Many critics, when writing about The Low Anthem, go out of their way to use haughty descriptions like "hymnal purity." Do you think the reviewers themselves foster this aura of intellectualism?
That particular writer was a Brit, so what do you expect? Everyone over there compares us to Fleet Foxes, so that's why you read language like that. We are not doing the same thing as those guys. We like them and they are a great bunch of guys and it's nice to be compared to a band that is successful, but we are on to something else.
How did the band come up with the idea of using Charles Darwin as the focal point of the new record?

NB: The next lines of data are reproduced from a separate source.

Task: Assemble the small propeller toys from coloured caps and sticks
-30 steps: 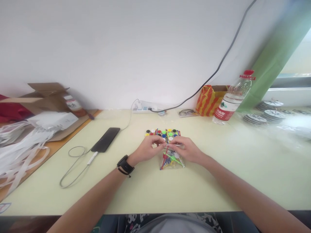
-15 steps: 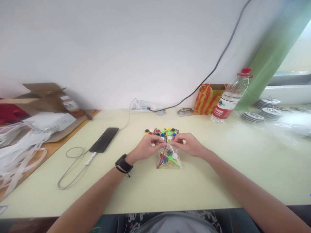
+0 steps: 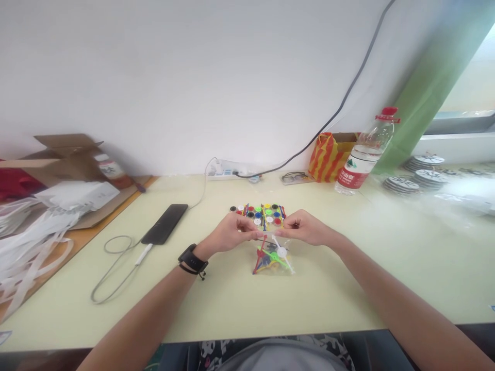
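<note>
A clear plastic bag [image 3: 274,256] with red, white, green, blue and yellow plastic pieces hangs between my hands, over the front middle of the table. My left hand [image 3: 234,234] pinches its top left edge, and my right hand [image 3: 301,228] pinches the top right edge. Just behind the hands lie coloured discs and sticks [image 3: 264,214] in neat groups, partly hidden by my fingers. A black band is on my left wrist.
A black phone [image 3: 165,223] with a white cable lies left. Behind are a power strip [image 3: 222,171], glasses [image 3: 294,178], a striped bag [image 3: 328,157] and a water bottle [image 3: 361,157]. Cardboard and white straps [image 3: 42,247] fill the far left; disc stacks [image 3: 402,184] stand right.
My hands have moved slightly apart, spreading the top edge of the bag. The bag has shifted a little to the right and nearer to me.
</note>
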`<move>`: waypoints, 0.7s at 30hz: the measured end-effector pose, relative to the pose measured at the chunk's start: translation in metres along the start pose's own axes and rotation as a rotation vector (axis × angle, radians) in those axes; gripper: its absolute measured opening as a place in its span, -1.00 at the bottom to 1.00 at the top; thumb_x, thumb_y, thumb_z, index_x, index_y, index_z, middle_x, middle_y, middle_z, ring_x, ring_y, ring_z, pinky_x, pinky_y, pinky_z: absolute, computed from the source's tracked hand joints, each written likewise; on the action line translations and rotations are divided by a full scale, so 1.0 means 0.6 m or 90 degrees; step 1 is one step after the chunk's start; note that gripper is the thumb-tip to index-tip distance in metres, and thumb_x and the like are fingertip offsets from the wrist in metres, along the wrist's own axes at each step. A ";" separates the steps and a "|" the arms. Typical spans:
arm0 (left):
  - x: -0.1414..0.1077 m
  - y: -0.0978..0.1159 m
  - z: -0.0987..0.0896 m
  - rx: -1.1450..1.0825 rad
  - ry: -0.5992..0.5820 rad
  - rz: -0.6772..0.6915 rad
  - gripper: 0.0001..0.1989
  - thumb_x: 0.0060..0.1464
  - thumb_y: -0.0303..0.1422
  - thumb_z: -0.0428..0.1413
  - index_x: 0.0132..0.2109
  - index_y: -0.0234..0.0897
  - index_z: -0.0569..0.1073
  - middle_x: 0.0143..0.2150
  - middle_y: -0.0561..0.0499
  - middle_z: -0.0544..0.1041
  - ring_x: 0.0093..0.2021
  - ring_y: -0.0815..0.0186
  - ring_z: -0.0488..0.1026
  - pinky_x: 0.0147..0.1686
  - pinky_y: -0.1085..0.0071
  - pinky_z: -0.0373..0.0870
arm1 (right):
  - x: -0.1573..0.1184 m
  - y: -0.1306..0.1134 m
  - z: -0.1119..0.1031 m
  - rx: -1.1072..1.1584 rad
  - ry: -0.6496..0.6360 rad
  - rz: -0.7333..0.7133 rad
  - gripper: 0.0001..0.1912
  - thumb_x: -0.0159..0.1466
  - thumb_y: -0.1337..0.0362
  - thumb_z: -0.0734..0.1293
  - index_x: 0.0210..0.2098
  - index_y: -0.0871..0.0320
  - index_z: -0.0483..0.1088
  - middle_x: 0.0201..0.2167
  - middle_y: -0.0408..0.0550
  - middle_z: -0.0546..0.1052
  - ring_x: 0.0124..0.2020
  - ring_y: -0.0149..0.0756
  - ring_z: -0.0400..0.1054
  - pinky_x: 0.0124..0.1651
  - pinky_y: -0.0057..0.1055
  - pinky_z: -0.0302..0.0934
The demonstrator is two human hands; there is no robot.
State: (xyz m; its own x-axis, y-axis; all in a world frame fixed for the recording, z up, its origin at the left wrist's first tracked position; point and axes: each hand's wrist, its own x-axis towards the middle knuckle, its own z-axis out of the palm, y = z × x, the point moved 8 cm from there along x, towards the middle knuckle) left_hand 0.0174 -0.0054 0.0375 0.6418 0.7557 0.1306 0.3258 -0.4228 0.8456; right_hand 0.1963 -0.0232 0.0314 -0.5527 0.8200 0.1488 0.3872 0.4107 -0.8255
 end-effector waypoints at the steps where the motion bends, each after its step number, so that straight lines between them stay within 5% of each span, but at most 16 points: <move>1: 0.000 -0.002 0.000 -0.005 0.001 -0.005 -0.65 0.11 -0.08 0.31 -0.35 -0.33 0.64 -0.42 -0.04 0.62 -0.42 0.34 0.46 -0.45 0.48 0.34 | 0.000 0.001 0.001 -0.006 -0.007 0.002 -0.33 0.31 -0.11 0.38 -0.59 0.11 -0.09 -0.60 -0.26 -0.05 -0.54 -0.46 -0.19 -0.51 -0.40 -0.23; 4: -0.001 -0.013 0.003 -0.031 0.005 -0.022 -0.65 0.09 -0.09 0.33 -0.36 -0.34 0.62 -0.41 -0.05 0.63 -0.43 0.36 0.46 -0.43 0.49 0.34 | 0.001 0.002 0.004 -0.035 0.011 -0.014 -0.40 0.32 -0.09 0.38 -0.61 0.13 0.09 -0.61 -0.25 0.09 -0.53 -0.45 -0.04 -0.48 -0.43 -0.09; 8: -0.002 -0.026 0.006 -0.061 0.006 -0.033 -0.65 0.10 -0.10 0.33 -0.34 -0.36 0.62 -0.41 -0.06 0.62 -0.42 0.37 0.46 -0.42 0.48 0.34 | 0.005 -0.005 0.015 -0.031 0.033 -0.051 -0.66 0.33 -0.01 0.39 -0.37 0.14 0.46 -0.41 -0.13 0.49 -0.37 -0.34 0.27 -0.32 -0.42 0.14; 16: -0.002 -0.014 -0.004 -0.059 0.008 -0.015 -0.69 0.13 -0.15 0.32 -0.32 -0.35 0.59 -0.37 -0.06 0.61 -0.37 0.35 0.49 -0.35 0.46 0.40 | 0.006 -0.007 0.012 0.066 0.034 -0.029 -0.63 0.32 -0.01 0.41 -0.38 0.18 0.53 -0.49 -0.14 0.50 -0.44 -0.36 0.27 -0.34 -0.41 0.16; 21: -0.005 0.008 0.015 -0.099 -0.007 0.030 -0.70 0.14 -0.18 0.32 -0.11 -0.32 0.60 -0.18 -0.10 0.63 -0.20 0.28 0.54 -0.12 0.36 0.50 | 0.004 -0.009 0.026 0.090 0.018 -0.026 -0.62 0.31 -0.02 0.42 -0.38 0.19 0.52 -0.50 -0.16 0.44 -0.45 -0.39 0.22 -0.36 -0.42 0.13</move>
State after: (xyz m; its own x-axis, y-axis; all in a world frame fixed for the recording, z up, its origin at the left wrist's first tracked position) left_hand 0.0234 -0.0143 0.0366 0.6618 0.7308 0.1672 0.1844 -0.3748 0.9086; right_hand 0.1815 -0.0294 0.0278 -0.5446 0.8151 0.1978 0.2553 0.3857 -0.8866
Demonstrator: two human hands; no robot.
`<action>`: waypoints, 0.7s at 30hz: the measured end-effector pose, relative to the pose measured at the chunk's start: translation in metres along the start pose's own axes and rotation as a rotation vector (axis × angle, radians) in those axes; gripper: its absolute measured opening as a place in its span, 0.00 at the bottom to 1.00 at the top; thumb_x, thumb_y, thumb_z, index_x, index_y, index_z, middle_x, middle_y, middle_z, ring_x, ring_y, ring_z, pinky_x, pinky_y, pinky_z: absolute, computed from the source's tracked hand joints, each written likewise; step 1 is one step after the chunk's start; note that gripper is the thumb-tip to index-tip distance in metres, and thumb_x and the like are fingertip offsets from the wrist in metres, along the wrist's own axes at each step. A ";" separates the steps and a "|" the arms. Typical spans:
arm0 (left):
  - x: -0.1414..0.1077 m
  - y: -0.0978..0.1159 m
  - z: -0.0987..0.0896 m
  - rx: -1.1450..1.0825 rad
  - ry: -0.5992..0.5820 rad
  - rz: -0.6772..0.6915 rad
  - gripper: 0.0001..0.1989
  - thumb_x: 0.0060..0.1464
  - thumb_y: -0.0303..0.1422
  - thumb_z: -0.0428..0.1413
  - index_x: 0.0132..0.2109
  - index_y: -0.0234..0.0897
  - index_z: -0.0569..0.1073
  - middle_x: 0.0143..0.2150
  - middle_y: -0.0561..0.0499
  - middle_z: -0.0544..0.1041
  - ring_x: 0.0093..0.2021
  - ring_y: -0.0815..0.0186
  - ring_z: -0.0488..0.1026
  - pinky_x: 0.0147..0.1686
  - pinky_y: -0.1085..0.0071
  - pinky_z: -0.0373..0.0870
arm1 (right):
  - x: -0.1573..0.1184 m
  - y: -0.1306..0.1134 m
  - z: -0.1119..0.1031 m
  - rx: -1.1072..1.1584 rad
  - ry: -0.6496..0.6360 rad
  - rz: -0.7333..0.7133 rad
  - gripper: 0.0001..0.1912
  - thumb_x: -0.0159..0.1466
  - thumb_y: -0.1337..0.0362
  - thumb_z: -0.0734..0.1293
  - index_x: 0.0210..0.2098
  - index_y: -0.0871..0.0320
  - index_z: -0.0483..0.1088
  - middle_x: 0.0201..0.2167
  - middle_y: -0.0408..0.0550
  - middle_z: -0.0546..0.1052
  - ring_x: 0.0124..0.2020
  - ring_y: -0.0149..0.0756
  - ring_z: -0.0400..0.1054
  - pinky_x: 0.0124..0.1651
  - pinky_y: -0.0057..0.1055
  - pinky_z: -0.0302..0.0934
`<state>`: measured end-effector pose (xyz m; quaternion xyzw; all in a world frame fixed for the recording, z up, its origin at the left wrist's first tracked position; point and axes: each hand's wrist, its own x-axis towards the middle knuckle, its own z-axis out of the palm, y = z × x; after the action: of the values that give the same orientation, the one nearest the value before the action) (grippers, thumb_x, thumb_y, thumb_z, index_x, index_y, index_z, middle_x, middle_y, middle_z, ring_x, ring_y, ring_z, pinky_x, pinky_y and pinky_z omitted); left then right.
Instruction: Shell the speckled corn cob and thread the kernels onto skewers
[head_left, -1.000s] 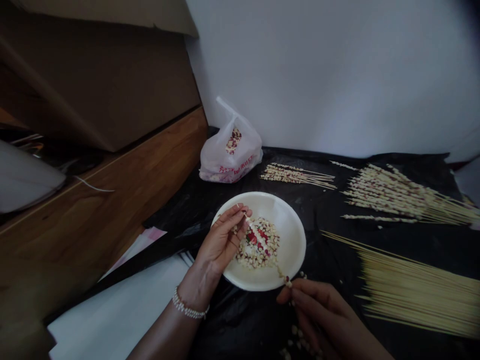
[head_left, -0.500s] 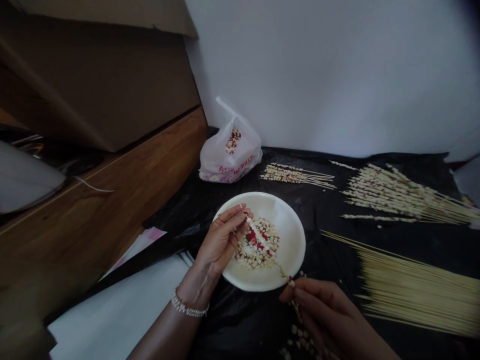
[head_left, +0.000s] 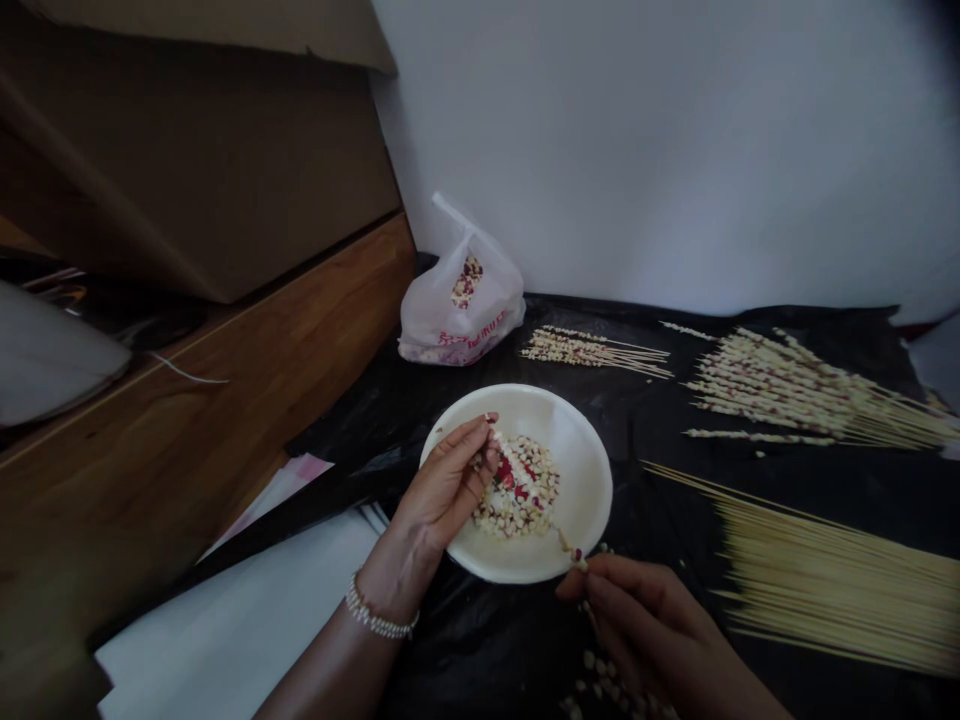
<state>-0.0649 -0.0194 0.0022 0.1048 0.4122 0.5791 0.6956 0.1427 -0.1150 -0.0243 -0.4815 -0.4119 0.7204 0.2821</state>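
A thin skewer (head_left: 517, 470) threaded with cream and dark-red kernels slants over the white bowl (head_left: 589, 490). My left hand (head_left: 450, 475) pinches a small kernel (head_left: 491, 417) at the skewer's upper tip, thumb and finger together. Lower down, my right hand (head_left: 645, 610) is closed around the skewer just outside the bowl's near right rim. Loose cream and dark-red kernels (head_left: 510, 520), which look like corn, lie in the bowl over a red print on its bottom. More kernels (head_left: 600, 685) are scattered beneath my right hand.
Bare bamboo skewers (head_left: 840, 580) lie at the right. Behind them is a large pile of threaded skewers (head_left: 780, 385), with a smaller bunch (head_left: 570, 347) further left. A plastic bag (head_left: 461, 310) of kernels stands at the wall. Black sheeting (head_left: 630, 400) covers the surface; a cardboard box (head_left: 225, 170) is left.
The fingers of my left hand have shifted slightly at the tip of the skewer, and a kernel now shows there. My right hand has barely moved and keeps its hold.
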 end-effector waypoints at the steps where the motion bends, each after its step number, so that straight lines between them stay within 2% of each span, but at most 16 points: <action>1: 0.000 0.000 0.000 -0.003 0.005 0.001 0.06 0.51 0.20 0.63 0.38 0.30 0.81 0.30 0.51 0.78 0.27 0.77 0.75 0.30 0.84 0.75 | 0.000 0.002 -0.001 0.000 -0.011 0.002 0.28 0.60 0.36 0.66 0.38 0.55 0.79 0.12 0.35 0.61 0.14 0.24 0.50 0.19 0.25 0.43; 7: -0.002 0.002 0.003 0.025 0.004 0.010 0.07 0.47 0.22 0.66 0.36 0.30 0.81 0.30 0.51 0.78 0.28 0.76 0.74 0.30 0.84 0.74 | -0.001 0.003 -0.012 -0.029 -0.034 0.026 0.27 0.62 0.38 0.66 0.39 0.55 0.78 0.12 0.36 0.64 0.15 0.26 0.54 0.19 0.25 0.44; 12: -0.002 0.004 0.003 0.035 -0.024 0.009 0.08 0.42 0.22 0.69 0.32 0.29 0.80 0.28 0.51 0.78 0.27 0.75 0.73 0.29 0.82 0.73 | -0.006 -0.003 -0.026 -0.050 -0.031 0.076 0.30 0.60 0.36 0.66 0.40 0.57 0.78 0.11 0.34 0.60 0.14 0.24 0.50 0.19 0.25 0.40; 16: -0.001 0.005 0.002 0.063 -0.054 0.015 0.08 0.40 0.22 0.69 0.31 0.29 0.80 0.27 0.51 0.78 0.26 0.76 0.72 0.27 0.83 0.72 | -0.007 -0.001 -0.026 -0.048 -0.043 0.088 0.28 0.61 0.37 0.66 0.41 0.55 0.78 0.10 0.32 0.57 0.13 0.24 0.46 0.20 0.26 0.38; 21: -0.002 0.005 0.002 0.097 -0.077 0.037 0.09 0.39 0.24 0.70 0.31 0.29 0.79 0.26 0.52 0.77 0.25 0.76 0.71 0.27 0.83 0.71 | -0.005 0.000 -0.020 -0.031 -0.088 0.031 0.29 0.61 0.35 0.65 0.39 0.53 0.78 0.11 0.36 0.62 0.14 0.26 0.53 0.19 0.25 0.41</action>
<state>-0.0674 -0.0189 0.0071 0.1684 0.4108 0.5667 0.6941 0.1629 -0.1126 -0.0262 -0.4602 -0.4275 0.7386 0.2449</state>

We had a set of songs and, at first, it wasn't the focal point. We realized that there was a theme emerging, not that it's a concept record, but there's a theme to the song writing and what we were thinking about. The three of us all live together and Darwin had a profound impact on how we thought about things in general, especially in things like having a deeper understanding about life. The title came to us first. We were just walking around at the zoo and we thought that would be a good album title. Then we started writing songs about it. Darwin is a hero to us, for his ideas, for his explorations as a scientist and a thinker. Darwin circumnavigated the globe in search of an idea and that's a beautiful thing to us, regardless of what you may think about his ideas.
Seeing that you're coming to Texas, you might have to be careful with such opinions.
Ha! Well, we've already played Texas several times, so I think we are safe. And we don't really take a stand in the actual music itself. There is nothing that is pro or con Darwin. We're just kind of torn between an individualist and a communalist approach to life. We feel very connected to gospel music, the sing-a-long style of gospel music. People can listen to religious music and still have questions. We don't want to be seen as taking a side on the evolution issue or trying to be political. We certainly don't mind making music that makes people think. Of course, we were hoping that we could get banned in certain southern states, just for the publicity, but so far, we haven't had any luck.
The band uses a wide assortment of instruments, some of them very obscure. Is it hard deciding what to bring along on tour?
We have four pump organs in our possession and those can be a problem. We have one from 1865, lots of old instruments, all kinds of clarinets, all kinds of toys that we pack up tight and haul along. A lot of the instruments are classical in nature and kind of unusual for the folk scene, but I think they add a lot to our sound.
Has the critical acclaim the record has received surprised you?
We knew it was a good record because we're musicians and listen to music all of the time. We knew that the press enjoyed it, but we didn't know that people would take to it the way they have. That you can never really know. You create this piece of art. You know that you like it, but commercial success is something else. You never know. You just put out your best work and hopefully people come out. Suddenly we were getting booked at all these festivals. We were given the chance to have some commercial success and also to tour internationally. That has really surprised us. We are slowly getting used to the attention. We have to blink our eyes twice to see if it's real.
I understand that you are something of a baseball scholar. Being from Rhode Island, are you a depressed Red Sox fan?
I live in Red Sox country, but I am more of a baseball fan in general. I wish they had put up more of a fight. My family are Yankee fans, so I tend to keep on eye on them.
The Low Anthem and Blind Pilot perform Wednesday, October 28, at the Granada Theater.